Suitable for everyone at any season. For walkers, for swimmers, for kids and dogs. In summer barefoot, rest of the year with suitable shoes.
A dream of a beach! It’s sooooo relaxing here.
Proper shoes are an essential asset
particularily out of the season
stoney at the cliffs, but a sandy beach
From Dunkettle Rdabout take the N25 towards East Cork and leave at Exit 3 on Midleton Rdabout (Direction to Whitegate). Follow the the R630. You will pass Saleen and a few km after passing by this village there’s an exit to R631 and Cloyne. Don’t turn into this but go straight on. However, the next option to leave the R630 to the left is yours. It’s a small, long road. Go straight on the main road until a Stop Sign. Go straight on and turn right at the next tiny street. Follow until the parking area which is at:
GPS: 51°48′16″ N 8°8′7″ W
If you want to join me for a walk or hike, please click here for guided walks in Co. Cork
First things first:
As it is a beach walk, please take care of the following:
- Low tide isn’t only a recommendation here, because some parts of the walk might be flooded and in worst case impossible to be used. Though please have a look at the tides before you start to go there. A nice app that works for me perfectly fine is the app:
for iOS: “Tide Times : “republic of ireland”

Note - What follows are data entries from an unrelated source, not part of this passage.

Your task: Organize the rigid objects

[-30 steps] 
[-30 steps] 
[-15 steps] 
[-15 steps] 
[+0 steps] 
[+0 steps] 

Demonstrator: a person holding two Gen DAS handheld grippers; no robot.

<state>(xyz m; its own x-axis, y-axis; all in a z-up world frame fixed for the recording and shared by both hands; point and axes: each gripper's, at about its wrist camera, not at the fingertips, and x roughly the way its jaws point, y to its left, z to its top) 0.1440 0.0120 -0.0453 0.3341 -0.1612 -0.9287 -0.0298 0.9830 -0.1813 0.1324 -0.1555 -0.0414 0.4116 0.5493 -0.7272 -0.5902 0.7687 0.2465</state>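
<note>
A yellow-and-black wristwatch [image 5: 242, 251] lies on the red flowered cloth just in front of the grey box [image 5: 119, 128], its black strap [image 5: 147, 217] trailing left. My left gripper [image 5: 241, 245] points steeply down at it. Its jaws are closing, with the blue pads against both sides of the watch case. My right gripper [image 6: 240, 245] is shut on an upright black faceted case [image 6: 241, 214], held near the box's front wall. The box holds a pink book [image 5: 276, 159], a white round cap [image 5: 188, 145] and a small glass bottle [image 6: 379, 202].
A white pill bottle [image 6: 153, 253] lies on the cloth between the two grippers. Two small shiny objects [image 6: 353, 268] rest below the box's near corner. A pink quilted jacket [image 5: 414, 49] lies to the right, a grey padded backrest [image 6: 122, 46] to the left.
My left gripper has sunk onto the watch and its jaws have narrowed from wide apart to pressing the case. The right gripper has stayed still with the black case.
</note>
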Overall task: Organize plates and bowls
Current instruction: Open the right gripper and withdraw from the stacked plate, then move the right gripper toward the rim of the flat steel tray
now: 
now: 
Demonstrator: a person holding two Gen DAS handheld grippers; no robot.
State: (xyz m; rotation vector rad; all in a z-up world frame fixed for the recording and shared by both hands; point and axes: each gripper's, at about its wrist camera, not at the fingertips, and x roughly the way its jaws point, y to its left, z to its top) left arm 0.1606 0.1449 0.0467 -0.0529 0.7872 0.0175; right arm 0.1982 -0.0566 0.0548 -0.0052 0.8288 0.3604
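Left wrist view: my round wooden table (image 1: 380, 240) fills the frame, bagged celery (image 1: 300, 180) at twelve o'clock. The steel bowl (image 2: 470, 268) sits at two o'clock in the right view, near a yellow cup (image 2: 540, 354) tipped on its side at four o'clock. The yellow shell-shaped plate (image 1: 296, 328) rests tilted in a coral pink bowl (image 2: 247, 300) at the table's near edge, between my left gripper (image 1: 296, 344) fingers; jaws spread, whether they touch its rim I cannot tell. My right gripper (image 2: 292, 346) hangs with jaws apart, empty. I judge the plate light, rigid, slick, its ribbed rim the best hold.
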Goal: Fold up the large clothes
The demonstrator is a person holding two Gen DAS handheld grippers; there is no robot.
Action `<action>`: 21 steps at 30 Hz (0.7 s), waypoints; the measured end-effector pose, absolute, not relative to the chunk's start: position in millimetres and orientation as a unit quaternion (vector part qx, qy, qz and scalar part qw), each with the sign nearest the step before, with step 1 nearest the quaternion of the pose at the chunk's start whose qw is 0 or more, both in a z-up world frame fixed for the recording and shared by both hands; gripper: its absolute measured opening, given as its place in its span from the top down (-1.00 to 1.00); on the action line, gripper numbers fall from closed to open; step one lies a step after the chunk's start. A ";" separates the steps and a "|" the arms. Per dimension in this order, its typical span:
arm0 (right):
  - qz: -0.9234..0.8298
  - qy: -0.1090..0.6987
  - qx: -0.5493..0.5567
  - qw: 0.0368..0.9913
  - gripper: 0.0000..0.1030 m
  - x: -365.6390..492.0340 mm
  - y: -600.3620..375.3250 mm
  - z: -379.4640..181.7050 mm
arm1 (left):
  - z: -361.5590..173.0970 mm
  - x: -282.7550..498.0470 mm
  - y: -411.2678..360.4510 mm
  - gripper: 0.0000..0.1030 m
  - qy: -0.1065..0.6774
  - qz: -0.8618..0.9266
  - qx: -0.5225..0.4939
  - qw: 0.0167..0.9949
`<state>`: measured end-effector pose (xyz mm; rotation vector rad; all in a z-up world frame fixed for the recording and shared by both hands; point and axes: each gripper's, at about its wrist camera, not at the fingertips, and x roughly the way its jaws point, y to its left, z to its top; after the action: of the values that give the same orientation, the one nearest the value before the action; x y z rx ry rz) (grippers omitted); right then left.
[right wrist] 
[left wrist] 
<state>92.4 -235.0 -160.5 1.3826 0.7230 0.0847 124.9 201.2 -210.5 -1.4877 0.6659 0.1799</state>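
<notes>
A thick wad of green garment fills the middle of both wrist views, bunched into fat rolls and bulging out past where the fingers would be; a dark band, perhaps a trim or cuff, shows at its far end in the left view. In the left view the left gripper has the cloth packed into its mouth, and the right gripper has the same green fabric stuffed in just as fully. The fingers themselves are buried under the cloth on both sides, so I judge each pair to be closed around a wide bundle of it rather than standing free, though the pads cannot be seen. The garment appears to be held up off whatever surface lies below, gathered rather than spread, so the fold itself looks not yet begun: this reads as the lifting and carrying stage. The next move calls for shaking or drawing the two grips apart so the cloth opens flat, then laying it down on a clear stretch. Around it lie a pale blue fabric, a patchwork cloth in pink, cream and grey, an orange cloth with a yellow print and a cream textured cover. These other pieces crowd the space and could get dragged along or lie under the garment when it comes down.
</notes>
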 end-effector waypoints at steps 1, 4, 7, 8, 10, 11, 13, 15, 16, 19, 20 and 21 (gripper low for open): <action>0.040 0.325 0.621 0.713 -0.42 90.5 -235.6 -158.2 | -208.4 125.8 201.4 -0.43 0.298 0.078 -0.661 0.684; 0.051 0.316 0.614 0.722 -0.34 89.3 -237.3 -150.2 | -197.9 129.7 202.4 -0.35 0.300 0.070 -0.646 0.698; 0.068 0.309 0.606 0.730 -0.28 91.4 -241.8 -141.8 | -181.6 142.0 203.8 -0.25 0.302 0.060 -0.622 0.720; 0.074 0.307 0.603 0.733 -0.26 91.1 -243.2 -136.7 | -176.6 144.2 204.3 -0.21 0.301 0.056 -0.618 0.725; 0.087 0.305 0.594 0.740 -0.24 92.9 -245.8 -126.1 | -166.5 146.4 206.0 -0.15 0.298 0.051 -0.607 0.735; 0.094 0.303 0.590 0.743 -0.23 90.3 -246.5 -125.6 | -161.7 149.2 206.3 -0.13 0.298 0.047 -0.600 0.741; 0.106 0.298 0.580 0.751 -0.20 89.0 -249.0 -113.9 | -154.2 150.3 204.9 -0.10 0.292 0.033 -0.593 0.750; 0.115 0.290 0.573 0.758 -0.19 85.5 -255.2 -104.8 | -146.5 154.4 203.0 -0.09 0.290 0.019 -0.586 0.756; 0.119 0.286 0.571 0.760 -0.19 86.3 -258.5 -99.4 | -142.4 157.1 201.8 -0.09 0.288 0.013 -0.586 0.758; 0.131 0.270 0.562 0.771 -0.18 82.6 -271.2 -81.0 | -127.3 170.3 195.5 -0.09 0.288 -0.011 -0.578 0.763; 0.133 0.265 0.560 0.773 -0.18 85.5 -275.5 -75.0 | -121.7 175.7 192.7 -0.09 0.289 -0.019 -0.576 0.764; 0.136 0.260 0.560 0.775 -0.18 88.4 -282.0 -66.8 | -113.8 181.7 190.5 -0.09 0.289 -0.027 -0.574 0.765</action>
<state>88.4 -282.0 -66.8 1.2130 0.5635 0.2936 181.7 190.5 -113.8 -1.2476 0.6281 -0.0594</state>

for Android: “Tides Near Me”
- Where’s the wind coming from? The easier task is to have the wind in your back. Most of the times the wind is coming from the West. When you start at the beginning with the path to the right, you’ll have the wind in your back.
As it is a circular walk you can decide, if you go around clockwise or anti-clockwise.
- On warm days it might be an unnecessary question if you want to put off your shoes and walk through parts of remaining mud, but on other days it might be essential. That’s why good walking shoes is the best insurance on this walk.
- There are several carparks available, but when it is busy this one is the best to avoid the crowds.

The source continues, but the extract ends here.